The human brain is known to take deep pleasure from caresses. Researchers can notice it light up when one person in a couple is touched by the other. A team of Swedish investigators has now determined that the reaction also ensues when people view others being caressed.
Until now, experts had no idea that such a strong activation pattern could be seen in a person that watches two other people caressing each other. The work was carried out by a team based at the University of Gothenburg.
In the new experiments, volunteers were placed inside Magnetic Resonance Imaging (MRI) machines, and asked to watch videos of other people being touched with a soft brush, both slowly and fast. The results were then compared to how their brain reacted when they themselves were subjected to the same treatment.
Surprisingly, the investigators determined that test subjects displays remarkably similar activation patterns in areas of their brain that are in charge of producing pleasure and regulating emotions. Participants reacted most intensely to soft strokes, both on themselves and in the videos.
“The aim was to understand how the brain processes information from sensual contact, and it turned out that the brain was activated just as quickly when the volunteers got to watch someone else being caressed as when they were being caressed themselves,” India Morrison, PhD, explains.
The investigator was a member of the science team that conducted the new investigation, PsychCentral reports. Details of the study were published in the latest issue of the medical Journal of Neuroscience.

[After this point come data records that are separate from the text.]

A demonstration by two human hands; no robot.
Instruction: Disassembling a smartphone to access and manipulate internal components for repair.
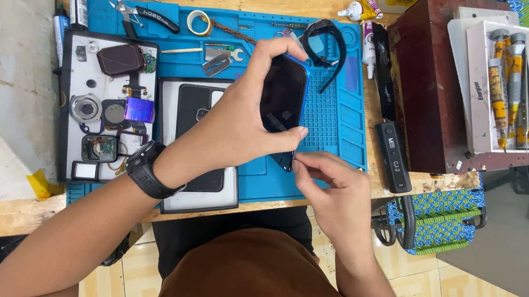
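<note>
Holding a dark phone over the blue mat, the left hand wraps around its sides. The right hand pinches the phone's bottom corner with fingers tight together, near the mat's front edge.

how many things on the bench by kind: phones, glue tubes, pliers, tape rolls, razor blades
Phones: 2, one held by the left hand and right hand (blue phone), one dark phone lying on the white tray
Glue tubes: 2
Pliers: 1
Tape rolls: 1
Razor blades: 1
Total: 7
</note>
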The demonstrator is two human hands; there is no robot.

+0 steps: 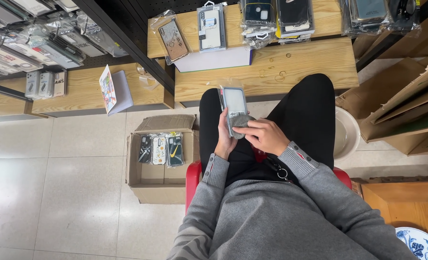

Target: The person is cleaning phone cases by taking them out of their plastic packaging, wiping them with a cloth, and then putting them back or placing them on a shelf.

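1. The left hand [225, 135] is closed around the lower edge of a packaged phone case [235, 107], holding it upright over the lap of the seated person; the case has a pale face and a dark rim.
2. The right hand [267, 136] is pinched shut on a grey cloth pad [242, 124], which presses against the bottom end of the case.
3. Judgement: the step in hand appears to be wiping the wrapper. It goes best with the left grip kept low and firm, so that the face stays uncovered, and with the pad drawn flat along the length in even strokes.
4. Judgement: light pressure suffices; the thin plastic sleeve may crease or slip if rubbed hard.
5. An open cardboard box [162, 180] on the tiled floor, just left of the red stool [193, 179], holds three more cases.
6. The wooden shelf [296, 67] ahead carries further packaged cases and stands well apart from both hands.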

“Even when we are only watching sensual skin contact, we can experience its emotional meaning without actually feeling the touch directly,” she goes on to say. Interestingly, the same activation patterns were not observed when people saw others caressing inanimate objects.
The main implication of the new study is that the capacity to perceive other people's emotions is hardwired into the human brain. Thus far, experts were able to establish that each of us can experience the feelings of others, through mechanisms that involve the mirror neuron system.
The research indicates “that our brain is wired in such a way that we can feel and process other people’s sensations, which could open up new ways of studying how we create empathy,” Morrison argues.
“It’s important for us as people to understand the significance of different types of touch – to know whether two people are in a relationship or are about to start a fight,” she concludes.